Computer Science 3 - 2004 - Test on Prac 21 - Solutions

This should take no longer than 25 minutes and is simply intended to probe whether you have understood the material in the prac questions. You may use your textbook if you think it will help. Answer on the questions sheet (3 sides).

1. You were expecting this one, I bet! What are your name (surname) and student number? [1]

Pat (Terry) 63T0844

2. What do you understand by the term ambiguous grammar? [2]

There must be at least one string in the language that the grammar defines which can be parsed in at least
two ways. There may be many such strings in general (see the example in grammar G9 in section 6.4), but
the presence of just one such string is enough to cause ambiguity in the grammar as a whole (which may be
one reason why it is hard to establish whether an arbitrary, large, grammar is ambiguous).

3. Part of the grammar for the extended Parva language you met in the practical might have been expressed as follows:

   PRODUCTIONS
     Block            = "{" { Statement } "}" .
     Statement        = (   Block | WhileStatement | IfStatement | RepeatStatement
                          | ReadStatement | WriteStatement | Assignment
                          | ReturnStatement | EmptyStatement
                          | ConstDeclaration | VarDeclarations
                        ).
     IfStatement      = "if" "(" Condition ")" Statement
                        { "elsif" "(" Condition ")"  Statement } [ "else" Statement ] .
     WhileStatement   = "while" "(" Condition ")" Statement .
     RepeatStatement  = "repeat" { Statement } "until" "(" Condition ")" ";" .

What (if anything) would be the effect of replacing the productions as follows? [4]

     Parva            = "void" "main" "(" ")" Block .
     Block            = "{" { Declaration | Statement } "}" .
     Declaration      = ConstDeclaration | VarDeclarations .
     Statement        = (   WhileStatement | IfStatement | RepeatStatement
                          | ReadStatement | WriteStatement | Assignment
                          | ReturnStatement | EmptyStatement
                        ).
     IfStatement      = "if" "(" Condition ")" Block
                        { "elsif" "(" Condition ")" Block } [ "else" Block ] .
     WhileStatement   = "while" "(" Condition ")" Block .
     RepeatStatement  = "repeat" Block "until" "(" Condition ")" ";" .

Very few people got this completely right, so it is useful to comment on some of the misconceptions.

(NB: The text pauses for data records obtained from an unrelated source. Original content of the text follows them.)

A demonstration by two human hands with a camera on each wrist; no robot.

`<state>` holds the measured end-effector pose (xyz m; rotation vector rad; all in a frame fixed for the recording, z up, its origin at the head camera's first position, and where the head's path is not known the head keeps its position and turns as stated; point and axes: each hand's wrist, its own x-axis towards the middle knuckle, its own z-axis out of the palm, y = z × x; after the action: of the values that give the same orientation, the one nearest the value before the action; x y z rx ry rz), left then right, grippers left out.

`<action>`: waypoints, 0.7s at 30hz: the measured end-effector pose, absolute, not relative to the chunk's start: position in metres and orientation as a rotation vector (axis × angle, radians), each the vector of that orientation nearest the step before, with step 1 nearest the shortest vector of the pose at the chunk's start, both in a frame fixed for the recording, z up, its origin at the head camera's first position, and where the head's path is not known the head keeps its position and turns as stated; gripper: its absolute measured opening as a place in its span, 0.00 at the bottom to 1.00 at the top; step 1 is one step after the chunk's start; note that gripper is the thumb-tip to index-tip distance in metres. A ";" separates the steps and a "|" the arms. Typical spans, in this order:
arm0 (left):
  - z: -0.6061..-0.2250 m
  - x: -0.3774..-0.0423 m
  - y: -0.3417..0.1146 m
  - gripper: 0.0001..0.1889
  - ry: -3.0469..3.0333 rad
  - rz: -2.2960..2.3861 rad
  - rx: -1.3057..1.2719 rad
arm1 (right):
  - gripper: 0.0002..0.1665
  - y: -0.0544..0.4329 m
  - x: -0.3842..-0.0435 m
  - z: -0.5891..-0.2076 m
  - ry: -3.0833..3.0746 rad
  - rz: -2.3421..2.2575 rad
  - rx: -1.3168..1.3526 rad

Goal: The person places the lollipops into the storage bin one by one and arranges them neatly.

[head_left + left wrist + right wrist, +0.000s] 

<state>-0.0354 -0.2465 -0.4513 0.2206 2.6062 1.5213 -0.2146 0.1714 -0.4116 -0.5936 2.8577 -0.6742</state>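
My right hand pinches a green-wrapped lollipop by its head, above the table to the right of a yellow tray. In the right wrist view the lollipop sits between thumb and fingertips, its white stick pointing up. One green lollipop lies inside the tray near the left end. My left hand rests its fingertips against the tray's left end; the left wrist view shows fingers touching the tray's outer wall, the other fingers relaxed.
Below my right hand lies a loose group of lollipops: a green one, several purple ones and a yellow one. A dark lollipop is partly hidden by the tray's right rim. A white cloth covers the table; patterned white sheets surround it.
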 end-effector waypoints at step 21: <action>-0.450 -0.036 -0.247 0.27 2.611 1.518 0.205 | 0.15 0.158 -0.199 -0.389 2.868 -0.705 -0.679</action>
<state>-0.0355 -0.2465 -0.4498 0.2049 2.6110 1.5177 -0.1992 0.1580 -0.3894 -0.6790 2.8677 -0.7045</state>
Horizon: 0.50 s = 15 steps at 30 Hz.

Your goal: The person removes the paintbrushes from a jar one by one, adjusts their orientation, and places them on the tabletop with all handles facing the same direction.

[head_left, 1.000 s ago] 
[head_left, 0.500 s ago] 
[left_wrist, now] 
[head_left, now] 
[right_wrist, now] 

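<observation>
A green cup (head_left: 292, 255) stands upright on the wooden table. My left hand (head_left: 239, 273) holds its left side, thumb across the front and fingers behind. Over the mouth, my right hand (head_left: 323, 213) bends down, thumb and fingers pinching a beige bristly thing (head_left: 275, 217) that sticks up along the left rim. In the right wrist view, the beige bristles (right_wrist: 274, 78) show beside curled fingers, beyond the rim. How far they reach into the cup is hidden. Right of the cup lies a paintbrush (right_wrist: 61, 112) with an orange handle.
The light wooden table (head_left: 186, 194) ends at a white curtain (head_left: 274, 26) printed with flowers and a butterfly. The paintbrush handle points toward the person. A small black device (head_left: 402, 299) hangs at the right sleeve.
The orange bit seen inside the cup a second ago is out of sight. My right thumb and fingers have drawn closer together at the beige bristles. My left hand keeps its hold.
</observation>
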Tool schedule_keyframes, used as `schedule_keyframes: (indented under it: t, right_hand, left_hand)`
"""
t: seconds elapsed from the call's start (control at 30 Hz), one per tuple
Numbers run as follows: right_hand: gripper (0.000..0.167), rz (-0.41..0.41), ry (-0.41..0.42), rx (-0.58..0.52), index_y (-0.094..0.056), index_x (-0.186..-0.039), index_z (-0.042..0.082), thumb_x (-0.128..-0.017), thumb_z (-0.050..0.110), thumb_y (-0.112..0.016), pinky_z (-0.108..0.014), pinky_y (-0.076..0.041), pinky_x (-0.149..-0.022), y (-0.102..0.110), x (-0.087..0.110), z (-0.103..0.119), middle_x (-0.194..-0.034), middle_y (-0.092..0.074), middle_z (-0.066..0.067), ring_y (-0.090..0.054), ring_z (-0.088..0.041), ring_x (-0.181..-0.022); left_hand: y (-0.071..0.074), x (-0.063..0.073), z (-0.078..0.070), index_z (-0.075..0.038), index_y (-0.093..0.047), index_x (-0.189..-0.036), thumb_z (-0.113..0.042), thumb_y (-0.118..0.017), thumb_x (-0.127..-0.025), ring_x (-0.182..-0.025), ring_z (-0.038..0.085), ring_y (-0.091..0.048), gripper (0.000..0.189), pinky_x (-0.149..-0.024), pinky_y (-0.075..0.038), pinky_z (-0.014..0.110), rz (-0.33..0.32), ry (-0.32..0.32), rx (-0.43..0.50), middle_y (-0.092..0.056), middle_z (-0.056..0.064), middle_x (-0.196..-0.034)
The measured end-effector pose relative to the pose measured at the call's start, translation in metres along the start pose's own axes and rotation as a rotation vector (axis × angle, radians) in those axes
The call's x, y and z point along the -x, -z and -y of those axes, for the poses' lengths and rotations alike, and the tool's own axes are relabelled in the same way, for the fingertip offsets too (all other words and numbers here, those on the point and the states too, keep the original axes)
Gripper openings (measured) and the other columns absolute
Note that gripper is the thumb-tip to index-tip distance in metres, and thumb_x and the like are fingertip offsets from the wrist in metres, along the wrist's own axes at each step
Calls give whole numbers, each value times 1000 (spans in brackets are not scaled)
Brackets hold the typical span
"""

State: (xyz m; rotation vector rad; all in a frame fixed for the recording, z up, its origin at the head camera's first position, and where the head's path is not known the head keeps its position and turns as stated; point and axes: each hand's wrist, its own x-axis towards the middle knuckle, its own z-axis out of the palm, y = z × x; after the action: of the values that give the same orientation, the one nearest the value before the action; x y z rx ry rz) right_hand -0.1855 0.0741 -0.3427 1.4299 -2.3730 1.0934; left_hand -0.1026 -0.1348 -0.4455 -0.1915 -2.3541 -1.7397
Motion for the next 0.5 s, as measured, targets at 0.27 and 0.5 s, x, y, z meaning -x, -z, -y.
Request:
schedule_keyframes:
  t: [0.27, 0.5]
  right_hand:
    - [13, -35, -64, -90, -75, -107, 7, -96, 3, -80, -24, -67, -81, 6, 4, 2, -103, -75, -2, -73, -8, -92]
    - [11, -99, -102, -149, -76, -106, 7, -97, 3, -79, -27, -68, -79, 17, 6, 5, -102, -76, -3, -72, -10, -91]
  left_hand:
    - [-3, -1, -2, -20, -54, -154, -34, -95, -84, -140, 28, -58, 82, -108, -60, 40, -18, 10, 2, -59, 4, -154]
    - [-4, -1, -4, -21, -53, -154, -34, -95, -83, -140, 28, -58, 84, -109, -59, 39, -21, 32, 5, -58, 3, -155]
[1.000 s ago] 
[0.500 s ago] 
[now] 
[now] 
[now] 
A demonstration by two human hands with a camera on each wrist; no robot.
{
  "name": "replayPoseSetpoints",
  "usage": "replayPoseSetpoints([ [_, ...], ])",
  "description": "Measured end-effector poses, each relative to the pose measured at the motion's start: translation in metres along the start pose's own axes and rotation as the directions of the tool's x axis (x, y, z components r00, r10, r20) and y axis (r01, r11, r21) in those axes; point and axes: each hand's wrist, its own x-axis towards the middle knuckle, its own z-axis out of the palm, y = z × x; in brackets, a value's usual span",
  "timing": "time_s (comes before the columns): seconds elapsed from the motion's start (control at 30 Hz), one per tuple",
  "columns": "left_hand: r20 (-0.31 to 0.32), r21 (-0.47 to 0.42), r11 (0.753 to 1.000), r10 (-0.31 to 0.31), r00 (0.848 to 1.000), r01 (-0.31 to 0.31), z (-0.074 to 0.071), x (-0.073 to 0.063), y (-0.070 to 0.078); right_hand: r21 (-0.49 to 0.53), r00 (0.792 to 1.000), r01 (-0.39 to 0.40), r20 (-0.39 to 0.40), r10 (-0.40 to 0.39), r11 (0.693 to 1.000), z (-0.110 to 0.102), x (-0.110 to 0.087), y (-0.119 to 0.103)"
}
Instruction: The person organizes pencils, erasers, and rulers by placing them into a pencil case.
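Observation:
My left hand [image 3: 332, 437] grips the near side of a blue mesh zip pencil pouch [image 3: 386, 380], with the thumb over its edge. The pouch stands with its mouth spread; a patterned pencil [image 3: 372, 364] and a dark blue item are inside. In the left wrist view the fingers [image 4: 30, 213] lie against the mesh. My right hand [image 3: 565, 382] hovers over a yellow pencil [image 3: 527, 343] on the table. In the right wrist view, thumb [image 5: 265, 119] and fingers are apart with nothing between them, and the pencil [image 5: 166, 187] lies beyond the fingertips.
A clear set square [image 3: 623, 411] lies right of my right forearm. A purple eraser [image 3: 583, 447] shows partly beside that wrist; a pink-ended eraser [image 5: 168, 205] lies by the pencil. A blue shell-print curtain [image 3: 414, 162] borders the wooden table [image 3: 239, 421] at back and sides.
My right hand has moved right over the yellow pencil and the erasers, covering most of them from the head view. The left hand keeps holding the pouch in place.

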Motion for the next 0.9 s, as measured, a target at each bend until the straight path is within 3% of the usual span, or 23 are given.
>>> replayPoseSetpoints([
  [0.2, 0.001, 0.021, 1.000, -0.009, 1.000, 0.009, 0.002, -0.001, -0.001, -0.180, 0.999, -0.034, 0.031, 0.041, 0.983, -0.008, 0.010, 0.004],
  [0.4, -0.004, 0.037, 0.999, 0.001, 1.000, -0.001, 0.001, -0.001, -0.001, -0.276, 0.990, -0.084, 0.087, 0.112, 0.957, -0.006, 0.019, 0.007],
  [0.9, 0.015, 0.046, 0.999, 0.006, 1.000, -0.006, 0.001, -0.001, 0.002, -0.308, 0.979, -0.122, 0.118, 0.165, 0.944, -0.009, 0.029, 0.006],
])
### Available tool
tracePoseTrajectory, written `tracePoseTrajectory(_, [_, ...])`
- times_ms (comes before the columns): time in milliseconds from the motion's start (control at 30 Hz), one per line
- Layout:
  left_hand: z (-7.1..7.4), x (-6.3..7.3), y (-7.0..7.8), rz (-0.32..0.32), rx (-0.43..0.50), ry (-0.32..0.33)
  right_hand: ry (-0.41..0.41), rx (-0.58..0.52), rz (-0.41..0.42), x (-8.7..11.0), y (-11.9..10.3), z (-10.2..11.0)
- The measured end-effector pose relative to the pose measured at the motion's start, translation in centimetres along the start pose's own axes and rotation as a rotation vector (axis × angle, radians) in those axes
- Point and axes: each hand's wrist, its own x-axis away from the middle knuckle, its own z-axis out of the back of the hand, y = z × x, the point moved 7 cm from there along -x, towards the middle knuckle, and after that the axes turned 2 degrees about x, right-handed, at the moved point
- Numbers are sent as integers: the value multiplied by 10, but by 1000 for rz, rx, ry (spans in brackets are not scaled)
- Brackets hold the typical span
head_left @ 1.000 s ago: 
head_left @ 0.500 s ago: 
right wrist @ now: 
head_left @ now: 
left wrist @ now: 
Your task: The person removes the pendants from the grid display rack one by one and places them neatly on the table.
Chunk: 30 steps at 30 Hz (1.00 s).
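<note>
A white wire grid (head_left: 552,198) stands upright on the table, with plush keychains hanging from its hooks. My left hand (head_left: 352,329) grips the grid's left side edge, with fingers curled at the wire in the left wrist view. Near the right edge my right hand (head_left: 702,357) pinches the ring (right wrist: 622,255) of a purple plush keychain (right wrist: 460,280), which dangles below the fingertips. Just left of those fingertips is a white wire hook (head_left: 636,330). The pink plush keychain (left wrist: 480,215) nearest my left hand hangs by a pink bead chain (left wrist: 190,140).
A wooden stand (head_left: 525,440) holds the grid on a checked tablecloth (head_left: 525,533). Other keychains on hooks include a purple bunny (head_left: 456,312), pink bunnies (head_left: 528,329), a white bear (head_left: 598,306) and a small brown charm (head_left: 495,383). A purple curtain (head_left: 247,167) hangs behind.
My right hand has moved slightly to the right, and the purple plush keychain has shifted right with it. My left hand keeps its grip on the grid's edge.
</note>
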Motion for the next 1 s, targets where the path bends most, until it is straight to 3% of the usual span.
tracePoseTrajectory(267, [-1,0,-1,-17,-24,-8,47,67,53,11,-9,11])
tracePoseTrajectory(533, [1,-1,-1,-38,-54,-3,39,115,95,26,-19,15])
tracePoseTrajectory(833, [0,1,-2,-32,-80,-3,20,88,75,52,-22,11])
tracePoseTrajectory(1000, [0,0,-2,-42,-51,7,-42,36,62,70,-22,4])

The second set of productions forces one to have braces around the subsidiary statement (or statements) in if, while and repeat statements. One has to write, for example

if (a == b) { c = d; } else { c = f; }

rather than the simpler, C-like code

if (a == b) c = d; else c = f;

which is allowed by the first set of productions. The first set does not forbid writing the braces, of course, as Statement is still able to derive Block. However, the point of all this is that by requiring the braces one eliminates the "dangling else" ambiguity and non-LL(1) problem from which the first set of productions suffers. If you don't believe me, try submitting the grammars to Coco/R.

Wrong answers received included

(a) "The second set requires you to declare variables before you use them". Alas, no. Both sets are completely equivalent in that respect, and allow declarations and statements to be freely mingled.

In general, productions like

     A = B | C .
     B = "x" | "y" .
     C = "p" | "q" .

and

     A = "x" | "y" | "p" | "q" .
     A = "y" | "p" | "x" | "q" .

or indeed, any other permutations of these, do not force any ordering at all.

(b) "The first set allow you to write meaningless code like

if (a == b) int c;

with only a declaration instead of a statement". Well, yes, but the same apparently useless/meaningless code is allowed by the second set as

if (a == b) { int c; }

Few languages will prevent the dedicated idiots among us from writing meaningless or misleading code, though I suggest C++ is worse in this respect than some other languages I could mention. What do you make of the statements in this gem, which compiles quite happily and illustrates several potentially hard to find bugs?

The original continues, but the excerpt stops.